→ Task prompt
When you reach the line in the data below that contains "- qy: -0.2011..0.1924", please start repeating lines exactly, and stop after the line that contains "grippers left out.", repeating nothing else.

*** Opening Available data ***

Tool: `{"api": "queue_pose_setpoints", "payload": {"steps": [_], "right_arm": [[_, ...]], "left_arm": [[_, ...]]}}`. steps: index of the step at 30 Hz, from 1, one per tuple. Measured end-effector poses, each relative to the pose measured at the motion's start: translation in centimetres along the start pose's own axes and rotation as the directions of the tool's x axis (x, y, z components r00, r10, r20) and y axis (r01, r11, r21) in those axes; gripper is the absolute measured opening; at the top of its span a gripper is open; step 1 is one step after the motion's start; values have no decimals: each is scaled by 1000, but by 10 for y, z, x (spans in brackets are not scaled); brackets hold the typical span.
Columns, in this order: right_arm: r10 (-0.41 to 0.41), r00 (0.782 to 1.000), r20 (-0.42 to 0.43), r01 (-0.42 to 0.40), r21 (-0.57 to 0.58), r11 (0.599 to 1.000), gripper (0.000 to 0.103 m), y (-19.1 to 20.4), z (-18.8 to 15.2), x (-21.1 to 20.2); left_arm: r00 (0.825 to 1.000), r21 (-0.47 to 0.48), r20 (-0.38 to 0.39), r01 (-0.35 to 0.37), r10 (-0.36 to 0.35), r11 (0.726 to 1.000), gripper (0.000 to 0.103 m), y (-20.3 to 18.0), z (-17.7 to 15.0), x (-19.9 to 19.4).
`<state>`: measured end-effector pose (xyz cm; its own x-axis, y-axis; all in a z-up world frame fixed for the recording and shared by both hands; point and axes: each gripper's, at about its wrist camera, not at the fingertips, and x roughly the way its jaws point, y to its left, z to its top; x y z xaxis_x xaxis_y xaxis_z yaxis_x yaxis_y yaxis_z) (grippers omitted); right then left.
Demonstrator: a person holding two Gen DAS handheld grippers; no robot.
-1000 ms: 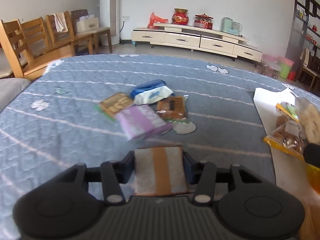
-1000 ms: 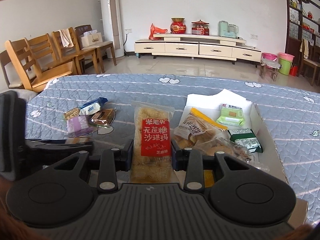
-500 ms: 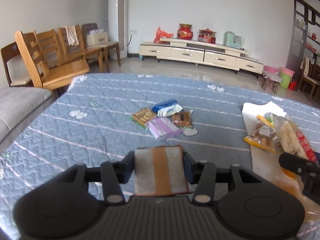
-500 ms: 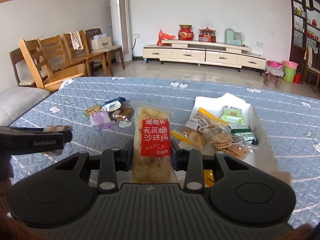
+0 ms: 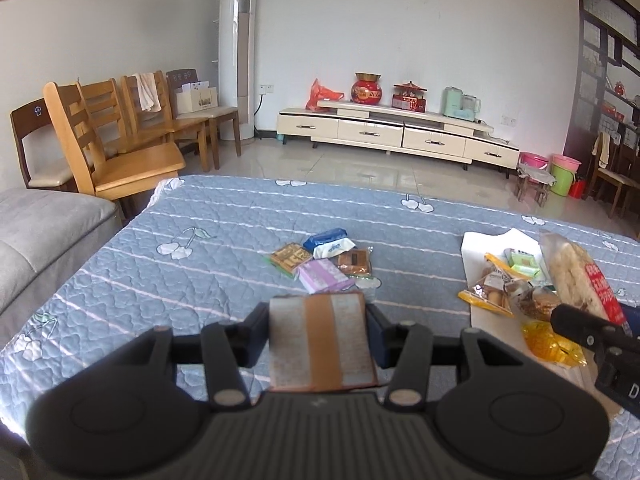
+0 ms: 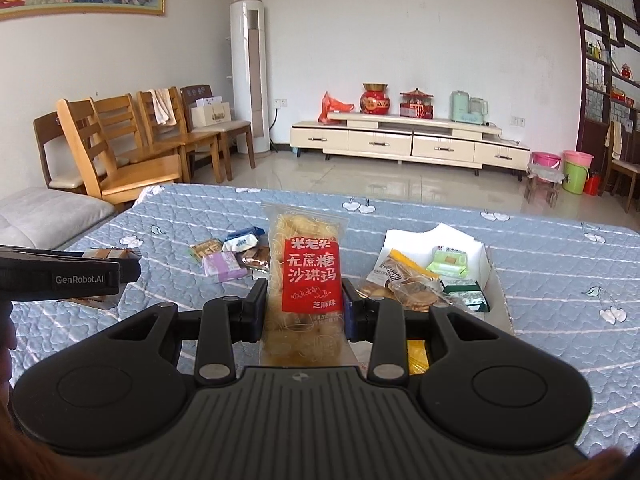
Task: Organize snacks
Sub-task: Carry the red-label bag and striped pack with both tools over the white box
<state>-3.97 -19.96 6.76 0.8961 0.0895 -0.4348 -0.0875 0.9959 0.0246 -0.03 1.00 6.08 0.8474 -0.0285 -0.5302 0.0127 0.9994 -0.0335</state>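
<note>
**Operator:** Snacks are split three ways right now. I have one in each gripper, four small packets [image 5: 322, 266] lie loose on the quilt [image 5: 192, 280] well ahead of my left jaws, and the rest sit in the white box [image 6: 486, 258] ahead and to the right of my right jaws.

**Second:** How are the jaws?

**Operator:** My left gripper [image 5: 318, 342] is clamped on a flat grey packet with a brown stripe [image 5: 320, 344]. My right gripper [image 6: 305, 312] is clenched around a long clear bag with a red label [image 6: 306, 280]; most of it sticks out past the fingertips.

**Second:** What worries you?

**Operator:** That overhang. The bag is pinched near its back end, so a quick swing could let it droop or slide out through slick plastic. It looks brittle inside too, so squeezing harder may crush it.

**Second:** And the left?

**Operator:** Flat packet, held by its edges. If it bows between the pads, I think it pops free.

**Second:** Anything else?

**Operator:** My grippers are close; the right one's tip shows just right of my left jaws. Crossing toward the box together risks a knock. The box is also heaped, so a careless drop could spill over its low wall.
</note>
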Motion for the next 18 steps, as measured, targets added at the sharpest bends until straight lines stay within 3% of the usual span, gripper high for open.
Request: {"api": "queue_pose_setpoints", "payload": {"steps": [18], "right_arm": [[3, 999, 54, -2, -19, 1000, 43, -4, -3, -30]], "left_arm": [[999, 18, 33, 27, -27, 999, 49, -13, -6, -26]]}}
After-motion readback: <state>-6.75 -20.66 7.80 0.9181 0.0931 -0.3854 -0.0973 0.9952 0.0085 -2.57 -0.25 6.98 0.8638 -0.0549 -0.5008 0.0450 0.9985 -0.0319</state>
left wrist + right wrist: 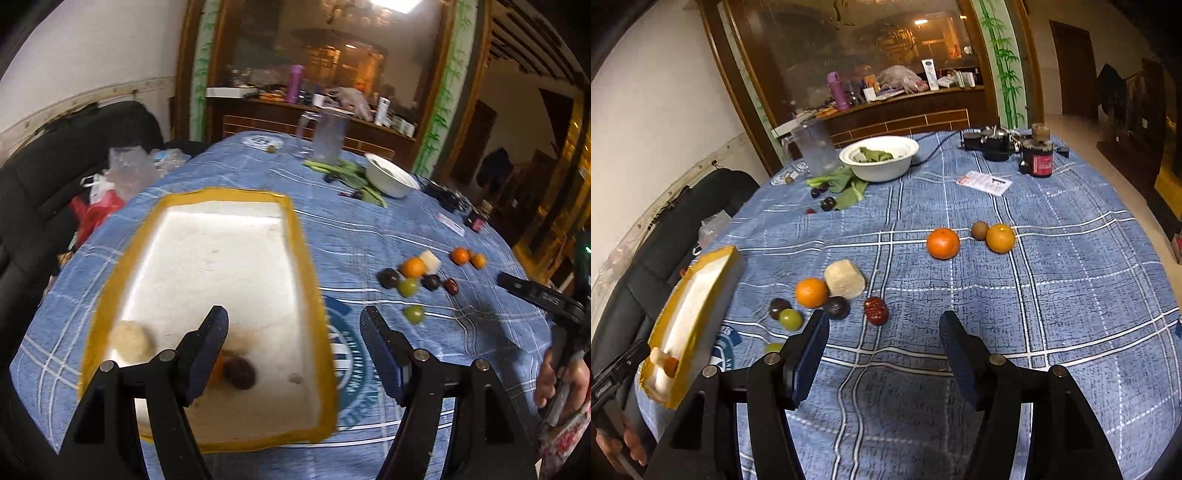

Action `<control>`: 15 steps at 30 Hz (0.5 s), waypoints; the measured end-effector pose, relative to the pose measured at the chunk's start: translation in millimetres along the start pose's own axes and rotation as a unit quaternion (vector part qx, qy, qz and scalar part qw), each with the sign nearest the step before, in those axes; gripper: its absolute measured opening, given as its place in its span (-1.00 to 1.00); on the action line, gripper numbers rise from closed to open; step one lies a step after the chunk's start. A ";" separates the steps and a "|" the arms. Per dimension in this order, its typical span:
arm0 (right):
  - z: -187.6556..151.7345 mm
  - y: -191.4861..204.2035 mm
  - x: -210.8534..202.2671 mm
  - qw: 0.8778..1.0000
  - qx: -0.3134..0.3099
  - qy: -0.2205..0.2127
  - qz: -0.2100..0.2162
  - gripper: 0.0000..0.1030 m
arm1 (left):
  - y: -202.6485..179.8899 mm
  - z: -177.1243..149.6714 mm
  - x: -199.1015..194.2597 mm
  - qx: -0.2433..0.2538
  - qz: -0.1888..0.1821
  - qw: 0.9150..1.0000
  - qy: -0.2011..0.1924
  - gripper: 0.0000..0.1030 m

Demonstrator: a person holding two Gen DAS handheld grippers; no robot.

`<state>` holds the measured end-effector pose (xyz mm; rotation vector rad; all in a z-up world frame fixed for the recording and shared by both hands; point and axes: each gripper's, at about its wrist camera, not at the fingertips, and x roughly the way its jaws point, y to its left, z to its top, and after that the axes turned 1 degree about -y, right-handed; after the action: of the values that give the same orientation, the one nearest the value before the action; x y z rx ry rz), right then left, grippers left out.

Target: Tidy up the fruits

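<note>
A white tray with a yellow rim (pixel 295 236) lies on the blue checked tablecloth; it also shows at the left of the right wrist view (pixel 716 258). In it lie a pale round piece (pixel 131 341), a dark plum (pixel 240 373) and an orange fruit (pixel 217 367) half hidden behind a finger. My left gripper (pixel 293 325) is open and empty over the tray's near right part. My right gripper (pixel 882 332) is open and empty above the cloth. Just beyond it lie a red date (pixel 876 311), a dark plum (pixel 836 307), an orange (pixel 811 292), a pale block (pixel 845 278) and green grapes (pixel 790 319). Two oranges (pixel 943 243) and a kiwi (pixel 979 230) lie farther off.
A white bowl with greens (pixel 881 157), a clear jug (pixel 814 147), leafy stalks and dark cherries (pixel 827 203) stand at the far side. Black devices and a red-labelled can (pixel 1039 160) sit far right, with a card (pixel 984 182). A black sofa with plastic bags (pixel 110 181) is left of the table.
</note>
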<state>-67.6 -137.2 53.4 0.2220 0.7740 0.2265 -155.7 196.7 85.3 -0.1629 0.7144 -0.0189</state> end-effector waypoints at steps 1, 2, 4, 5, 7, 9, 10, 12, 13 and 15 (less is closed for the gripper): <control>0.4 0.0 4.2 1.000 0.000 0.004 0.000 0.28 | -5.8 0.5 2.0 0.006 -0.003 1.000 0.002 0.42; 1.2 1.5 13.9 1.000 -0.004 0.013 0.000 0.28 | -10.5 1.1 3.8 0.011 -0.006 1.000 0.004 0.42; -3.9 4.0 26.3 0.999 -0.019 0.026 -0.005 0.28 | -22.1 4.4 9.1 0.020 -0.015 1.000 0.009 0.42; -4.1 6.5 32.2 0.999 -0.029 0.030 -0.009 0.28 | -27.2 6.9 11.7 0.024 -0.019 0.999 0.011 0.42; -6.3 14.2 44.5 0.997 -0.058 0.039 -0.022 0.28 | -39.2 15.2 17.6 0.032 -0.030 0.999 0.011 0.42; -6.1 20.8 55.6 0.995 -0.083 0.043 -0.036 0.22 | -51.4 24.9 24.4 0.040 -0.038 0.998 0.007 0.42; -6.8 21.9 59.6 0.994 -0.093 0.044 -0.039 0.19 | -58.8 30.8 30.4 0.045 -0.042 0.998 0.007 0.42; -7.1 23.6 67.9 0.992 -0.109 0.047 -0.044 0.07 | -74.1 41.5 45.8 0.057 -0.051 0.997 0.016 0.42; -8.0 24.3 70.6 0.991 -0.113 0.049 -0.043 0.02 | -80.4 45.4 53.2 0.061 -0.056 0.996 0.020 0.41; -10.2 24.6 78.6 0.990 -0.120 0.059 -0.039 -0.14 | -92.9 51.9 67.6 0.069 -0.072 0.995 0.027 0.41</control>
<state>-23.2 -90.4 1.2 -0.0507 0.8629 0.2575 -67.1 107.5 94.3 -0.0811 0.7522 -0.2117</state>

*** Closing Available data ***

→ Response for this exercise
  - qy: -0.2011..0.1924
  - gripper: 0.0000..0.1030 m

Demonstrator: a person holding two Gen DAS handheld grippers; no robot.

`<state>` holds the measured end-effector pose (xyz mm; rotation vector rad; all in a z-up world frame fixed for the recording and shared by both hands; point and axes: each gripper's, at about its wrist camera, not at the fingertips, and x roughly the way its jaws point, y to its left, z to its top, and after that the axes turned 1 degree about -y, right-handed; after the action: of the values that give the same orientation, the one nearest the value before the action; x y z rx ry rz), right then left, grippers left out.

No more output is required for this exercise.